Oversight is the critical governance function provided by top management relating to information protection and it is fundamental to proper operation of a protection program. It is the job of oversight to assure that proper duties to protect are put in place, that the management measures the effectiveness of the protection program in fulfilling those duties, and that management adapts the protection program to meet those duties.
Laws: Laws and regulations define the legally mandated duties to protect associated with jurisdictions. All laws of all jurisdictions in which an enterprise operates have to be considered in order to make prudent determinations as to duty to protect.
Owners: The owners are the ones hurt by bad management decisions and they need to assure that their investment is not lost by electing proper boards of directors. For public companies there are regulatory assurances to support the public owners so that they don't have to get involved in the details of selections in order to reasonably protect their investments, but this lack of direct control by owners is often reflected in the frauds we see in the world. Owners of privately held firms are directly responsible for the disposition of their assets and for proper protection and they directly suffer from poor decisions in this regard.
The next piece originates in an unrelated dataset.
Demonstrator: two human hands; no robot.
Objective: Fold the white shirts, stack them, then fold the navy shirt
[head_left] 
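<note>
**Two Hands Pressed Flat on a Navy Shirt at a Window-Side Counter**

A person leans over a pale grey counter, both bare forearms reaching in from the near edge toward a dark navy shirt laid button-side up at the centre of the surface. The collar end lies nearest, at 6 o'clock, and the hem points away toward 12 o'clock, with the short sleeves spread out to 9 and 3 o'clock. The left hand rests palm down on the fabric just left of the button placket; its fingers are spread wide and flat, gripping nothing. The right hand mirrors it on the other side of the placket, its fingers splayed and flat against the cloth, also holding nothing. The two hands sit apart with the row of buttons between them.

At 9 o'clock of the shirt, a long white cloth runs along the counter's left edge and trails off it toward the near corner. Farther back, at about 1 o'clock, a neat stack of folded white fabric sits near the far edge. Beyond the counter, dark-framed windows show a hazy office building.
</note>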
Board:The board of directors is legally and morally responsible to assure that the CEO and other officers are doing their jobs and have the ability to define additional duties to protect in keeping with their responsibilities. They also have oversight responsibility to act on behalf of the shareholders to assure that the shareholder value is protected.
Auditors:Auditors are tasked with providing independent and objective feedback to the shareholders, board of directors, CEO, and others on the effectiveness of the protection program in fulfilling the duties to protect within the risk tolerance parameters set by management.
CEO: The CEO is responsible for day-to-day control over the enterprise and as part and parcel of this responsibility, for protecting shareholder value, for identifying the duties to protect, for assuring that those duties are carried out, and for measuring the performance of those duties to allow adequate control to improve situations that warrant improvement and keep costs as low as possible without undertaking inappropriate levels of risk.
In concert these elements comprise the oversight function of the enterprise information protection.